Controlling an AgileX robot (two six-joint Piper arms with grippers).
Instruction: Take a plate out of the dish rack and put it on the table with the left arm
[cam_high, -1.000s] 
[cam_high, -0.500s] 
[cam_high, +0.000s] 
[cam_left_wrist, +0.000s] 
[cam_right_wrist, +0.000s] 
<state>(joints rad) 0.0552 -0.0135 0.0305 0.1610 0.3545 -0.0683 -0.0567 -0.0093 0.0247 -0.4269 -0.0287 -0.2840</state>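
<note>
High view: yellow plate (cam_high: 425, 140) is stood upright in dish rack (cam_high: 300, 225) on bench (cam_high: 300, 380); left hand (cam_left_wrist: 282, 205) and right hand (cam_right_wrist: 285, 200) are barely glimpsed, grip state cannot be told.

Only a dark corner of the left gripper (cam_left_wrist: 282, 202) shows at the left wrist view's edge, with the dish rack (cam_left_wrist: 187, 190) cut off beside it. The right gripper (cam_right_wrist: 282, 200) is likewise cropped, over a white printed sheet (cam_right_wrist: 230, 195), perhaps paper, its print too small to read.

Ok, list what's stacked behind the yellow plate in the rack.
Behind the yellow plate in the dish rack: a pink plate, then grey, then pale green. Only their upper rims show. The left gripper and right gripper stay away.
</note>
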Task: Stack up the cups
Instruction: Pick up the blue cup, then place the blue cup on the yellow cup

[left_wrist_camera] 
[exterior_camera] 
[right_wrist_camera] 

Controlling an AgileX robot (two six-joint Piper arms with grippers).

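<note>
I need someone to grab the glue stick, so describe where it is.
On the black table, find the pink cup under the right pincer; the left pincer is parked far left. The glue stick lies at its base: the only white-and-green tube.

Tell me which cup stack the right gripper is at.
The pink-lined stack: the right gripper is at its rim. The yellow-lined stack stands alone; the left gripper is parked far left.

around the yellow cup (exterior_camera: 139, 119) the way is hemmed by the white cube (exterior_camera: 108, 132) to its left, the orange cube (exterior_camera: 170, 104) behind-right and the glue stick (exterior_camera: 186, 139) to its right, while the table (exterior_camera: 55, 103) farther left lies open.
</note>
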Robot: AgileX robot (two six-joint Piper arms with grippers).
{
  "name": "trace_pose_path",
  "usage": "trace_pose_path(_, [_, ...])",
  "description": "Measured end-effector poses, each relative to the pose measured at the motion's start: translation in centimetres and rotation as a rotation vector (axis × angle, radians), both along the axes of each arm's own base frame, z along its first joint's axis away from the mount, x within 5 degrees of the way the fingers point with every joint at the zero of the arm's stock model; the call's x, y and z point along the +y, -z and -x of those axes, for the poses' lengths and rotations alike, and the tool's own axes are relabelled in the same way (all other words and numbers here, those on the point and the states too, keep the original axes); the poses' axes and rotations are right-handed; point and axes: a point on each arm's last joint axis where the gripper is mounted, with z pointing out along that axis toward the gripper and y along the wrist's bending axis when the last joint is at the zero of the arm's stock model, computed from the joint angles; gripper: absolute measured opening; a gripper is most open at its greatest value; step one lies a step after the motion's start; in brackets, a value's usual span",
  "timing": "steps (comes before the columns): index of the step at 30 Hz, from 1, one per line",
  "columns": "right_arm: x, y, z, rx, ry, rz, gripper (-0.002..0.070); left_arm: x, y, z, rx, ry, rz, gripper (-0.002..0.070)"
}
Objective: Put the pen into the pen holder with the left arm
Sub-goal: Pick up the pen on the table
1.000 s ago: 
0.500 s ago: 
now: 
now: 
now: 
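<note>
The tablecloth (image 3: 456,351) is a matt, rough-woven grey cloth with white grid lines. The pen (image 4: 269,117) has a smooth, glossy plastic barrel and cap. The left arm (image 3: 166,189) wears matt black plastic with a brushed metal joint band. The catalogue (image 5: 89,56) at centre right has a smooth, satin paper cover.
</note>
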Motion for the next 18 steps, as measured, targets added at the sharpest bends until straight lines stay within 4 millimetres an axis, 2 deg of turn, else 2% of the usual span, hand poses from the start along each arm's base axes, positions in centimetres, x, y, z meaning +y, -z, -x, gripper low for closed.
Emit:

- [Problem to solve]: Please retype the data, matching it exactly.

- [Answer space]:
Controlling an AgileX robot (two six-joint Piper arms with grippers).
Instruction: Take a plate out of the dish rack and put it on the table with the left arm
[cam_high, -1.000s] 
[cam_high, -0.500s] 
[cam_high, +0.000s] 
[cam_left_wrist, +0.000s] 
[cam_right_wrist, +0.000s] 
<state>(joints rad) 0.0552 -0.0135 0.0305 0.1610 0.3545 -0.0683 -0.0567 -0.0093 0.0247 -0.4269 -0.0287 -0.2840</state>
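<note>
High view: yellow plate (cam_high: 425, 140) is stood upright in dish rack (cam_high: 300, 225) on bench (cam_high: 300, 380); left hand (cam_left_wrist: 282, 205) and right hand (cam_right_wrist: 285, 200) are barely glimpsed, grip state cannot be told.

Only a dark corner of the left gripper (cam_left_wrist: 282, 202) shows at the left wrist view's edge, with the dish rack (cam_left_wrist: 187, 190) cut off beside it. The right gripper (cam_right_wrist: 282, 200) is likewise cropped, over a white printed sheet (cam_right_wrist: 230, 195), perhaps paper, its print too small to read.

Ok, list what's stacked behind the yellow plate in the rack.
Behind the yellow plate in the dish rack: a pink plate, then grey, then pale green. Only their upper rims show. The left gripper and right gripper stay away.
</note>
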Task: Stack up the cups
Instruction: Pick up the blue cup, then place the blue cup on the yellow cup

[left_wrist_camera] 
[exterior_camera] 
[right_wrist_camera] 

Controlling an AgileX robot (two six-joint Piper arms with grippers).

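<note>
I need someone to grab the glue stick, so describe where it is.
On the black table, find the pink cup under the right pincer; the left pincer is parked far left. The glue stick lies at its base: the only white-and-green tube.

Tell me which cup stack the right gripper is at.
The pink-lined stack: the right gripper is at its rim. The yellow-lined stack stands alone; the left gripper is parked far left.

around the yellow cup (exterior_camera: 139, 119) the way is hemmed by the white cube (exterior_camera: 108, 132) to its left, the orange cube (exterior_camera: 170, 104) behind-right and the glue stick (exterior_camera: 186, 139) to its right, while the table (exterior_camera: 55, 103) farther left lies open.
</note>
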Robot: AgileX robot (two six-joint Piper arms with grippers).
{
  "name": "trace_pose_path",
  "usage": "trace_pose_path(_, [_, ...])",
  "description": "Measured end-effector poses, each relative to the pose measured at the motion's start: translation in centimetres and rotation as a rotation vector (axis × angle, radians), both along the axes of each arm's own base frame, z along its first joint's axis away from the mount, x within 5 degrees of the way the fingers point with every joint at the zero of the arm's stock model; the call's x, y and z point along the +y, -z and -x of those axes, for the poses' lengths and rotations alike, and the tool's own axes are relabelled in the same way (all other words and numbers here, those on the point and the states too, keep the original axes); the poses' axes and rotations are right-handed; point and axes: a point on each arm's last joint axis where the gripper is mounted, with z pointing out along that axis toward the gripper and y along the wrist's bending axis when the last joint is at the zero of the arm's stock model, computed from the joint angles; gripper: absolute measured opening; a gripper is most open at its greatest value; step one lies a step after the motion's start; in brackets, a value's usual span",
  "timing": "steps (comes before the columns): index of the step at 30 Hz, from 1, one per line",
  "columns": "right_arm: x, y, z, rx, ry, rz, gripper (-0.002..0.070); left_arm: x, y, z, rx, ry, rz, gripper (-0.002..0.070)"
}
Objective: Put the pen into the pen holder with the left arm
Sub-goal: Pick up the pen on the table
1.000 s ago: 
0.500 s ago: 
now: 
now: 
now: 
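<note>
The tablecloth (image 3: 456,351) is a matt, rough-woven grey cloth with white grid lines. The pen (image 4: 269,117) has a smooth, glossy plastic barrel and cap. The left arm (image 3: 166,189) wears matt black plastic with a brushed metal joint band. The catalogue (image 5: 89,56) at centre right has a smooth, satin paper cover.
</note>
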Motion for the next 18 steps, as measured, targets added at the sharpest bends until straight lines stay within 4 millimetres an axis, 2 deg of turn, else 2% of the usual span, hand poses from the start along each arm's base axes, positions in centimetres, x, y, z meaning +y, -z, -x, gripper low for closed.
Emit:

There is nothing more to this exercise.